When GCC compiles this program, the assembly language output includes the sequence

movzbl (%rax), %eax
movzbl %al, %eax
movl %eax, -4(%rbp)

which does the following:

  1. Copy 32 bits from *foo (denoted by (%rax) in assembly) to the register %eax and fill in the higher-order bits of %eax with zeros (not that there are any, because %eax is a 32-bit register).
  2. Copy the low-order 8 bits of %eax (denoted by %al) to %eax and fill in the higher-order bits of %eax with zeros. As a C programmer you would understand this as %eax &= 0xff.
  3. Copy the value of %eax to 4 bytes above %rbp, which is the location of bar on the stack.

So this code is an assembly-language translation of

int bar = *foo & 0xff;

Clearly GCC has optimized the line based on the fact that a bool should never hold any value other than 0 or 1.
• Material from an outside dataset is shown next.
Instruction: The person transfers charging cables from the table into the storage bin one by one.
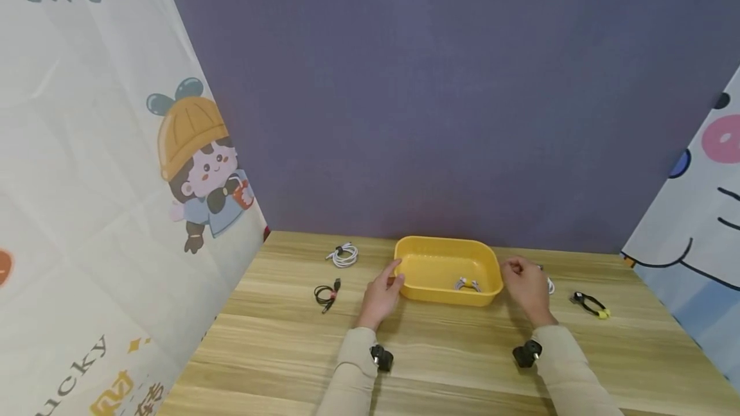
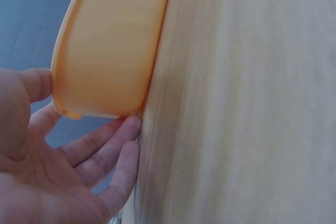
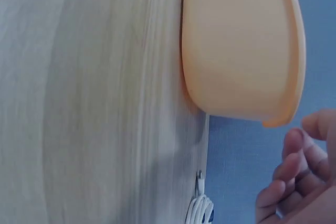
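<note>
A yellow plastic basket stands upright at the back of the table, with a small bundled cable inside. My left hand is at its left end, thumb and index finger against the rim. In the left wrist view, the other fingers of the left hand extend loosely below the basket's end wall. Beside the right end is my right hand, its fingers loosely bent. The right wrist view shows a small gap between the right hand and the basket rim; nothing is held there.
On the left lie a coiled white cable and a black cable with a red tie. Partly behind my right hand is another white cable. Black pliers with yellow grip ends lie farther right. A dark wall panel rises behind the table.
</note>
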Demonstrator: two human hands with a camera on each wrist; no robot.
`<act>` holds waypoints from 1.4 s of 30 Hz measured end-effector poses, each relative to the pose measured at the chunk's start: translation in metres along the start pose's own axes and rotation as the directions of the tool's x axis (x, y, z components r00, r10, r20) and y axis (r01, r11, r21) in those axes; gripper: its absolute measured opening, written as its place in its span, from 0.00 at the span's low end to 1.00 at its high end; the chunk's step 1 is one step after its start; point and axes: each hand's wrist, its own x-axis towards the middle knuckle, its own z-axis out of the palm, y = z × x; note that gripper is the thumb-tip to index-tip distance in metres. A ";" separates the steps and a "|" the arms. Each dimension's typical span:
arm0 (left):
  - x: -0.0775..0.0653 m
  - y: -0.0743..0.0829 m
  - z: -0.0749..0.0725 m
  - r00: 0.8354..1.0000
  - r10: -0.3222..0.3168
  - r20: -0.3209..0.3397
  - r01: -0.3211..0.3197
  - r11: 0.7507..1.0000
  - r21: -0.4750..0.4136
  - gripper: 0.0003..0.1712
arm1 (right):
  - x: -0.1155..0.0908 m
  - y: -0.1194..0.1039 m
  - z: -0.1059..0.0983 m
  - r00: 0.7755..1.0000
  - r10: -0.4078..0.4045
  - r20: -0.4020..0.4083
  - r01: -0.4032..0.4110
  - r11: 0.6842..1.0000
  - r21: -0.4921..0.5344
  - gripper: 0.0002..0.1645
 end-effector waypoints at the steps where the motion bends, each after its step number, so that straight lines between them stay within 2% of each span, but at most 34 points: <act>1: 0.000 0.000 0.000 1.000 0.001 0.000 -0.001 1.000 0.001 0.26 | -0.001 0.001 -0.001 1.000 0.014 0.008 -0.014 1.000 -0.013 0.17; 8: -0.001 -0.002 0.000 1.000 0.011 -0.005 -0.011 1.000 0.007 0.26 | -0.001 0.013 -0.011 0.989 0.127 0.078 -0.119 0.988 -0.103 0.22; 17: -0.002 -0.003 0.001 1.000 0.005 -0.011 -0.005 1.000 0.001 0.27 | 0.000 0.023 -0.020 0.961 0.200 0.190 -0.158 0.963 -0.218 0.26; 23: -0.002 -0.004 0.001 1.000 -0.004 -0.012 0.004 1.000 0.011 0.27 | 0.001 0.031 -0.020 0.949 0.242 0.202 -0.180 0.942 -0.282 0.27; 31: -0.001 -0.004 0.000 1.000 0.009 -0.021 -0.009 1.000 0.012 0.27 | 0.003 0.036 -0.022 0.953 0.247 0.176 -0.185 0.933 -0.309 0.27; 42: -0.001 -0.002 0.001 1.000 0.000 -0.017 0.000 1.000 0.004 0.27 | 0.006 0.042 -0.028 0.925 0.288 0.248 -0.186 0.913 -0.364 0.29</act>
If you change the relevant line in the C source to this

int bar = *((int*)foo) ? 1 : 0;

then the assembly changes to

movl (%rax), %eax
testl %eax, %eax
setne %al
movzbl %al, %eax
movl %eax, -4(%rbp)

which does the following:

  1. Copy 32 bits from *foo (denoted by (%rax) in assembly) to the register %eax.
  2. Test 32 bits of %eax against itself, which means ANDing it with itself and setting some flags in the processor based on the result. (The ANDing is unnecessary here, but there's no instruction to simply check a register and set flags.)
  3. Set the low-order 8 bits of %eax (denoted by %al) to 1 if the result of the ANDing was 0, or to 0 otherwise.
  4. Copy the low-order 8 bits of %eax (denoted by %al) to %eax and fill in the higher-order bits of %eax with zeros, as in the first snippet.
  5. Copy the value of %eax to 4 bytes above %rbp, which is the location of bar on the stack; also as in the first snippet.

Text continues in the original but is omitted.